A woman with long dark hair stares into her phone, seemingly taking a selfie

A safer place for young people to showcase their talents

One hour before leaving the house every day, I make TikToks,” says Sarah Gill, a 23-year-old TikTok user in Pakistan. “Then I post them over the next few days.” Gill is a medical student and transgender rights activist who works as a dancer, model, and sex worker. She enjoys TikTok – which she describes as “like another job” – and has 30,000 followers.

Chinese video-sharing app TikTok (previously Musical.ly) has become a craze among teenagers and young people around the world, with its lipsyncing videos spreading fast across social media and giving birth to millions of memes.
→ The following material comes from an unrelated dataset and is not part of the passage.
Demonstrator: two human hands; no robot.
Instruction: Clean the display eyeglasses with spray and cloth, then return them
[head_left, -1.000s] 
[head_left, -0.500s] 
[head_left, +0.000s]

Globally, 41 per cent of TikTok’s so-called “musers” are between 16 and 24.

In South Asia, musers typically lip sync songs and dialogues from Bollywood and other film industries in the region. In India alone there are 20 million active users – perhaps unsurprising in the home of the world’s largest film industry, which is forecasted to be worth around 229 billion Indian rupees (over three billion US dollars) by 2023. In South Asia, people’s love of film verges on obsession. Popular songs and dialogues are known by heart, and actors are worshipped like gods. Many young people dream of a life of fame and fortune in the region’s film industries, though in reality this is largely reserved for the elite few.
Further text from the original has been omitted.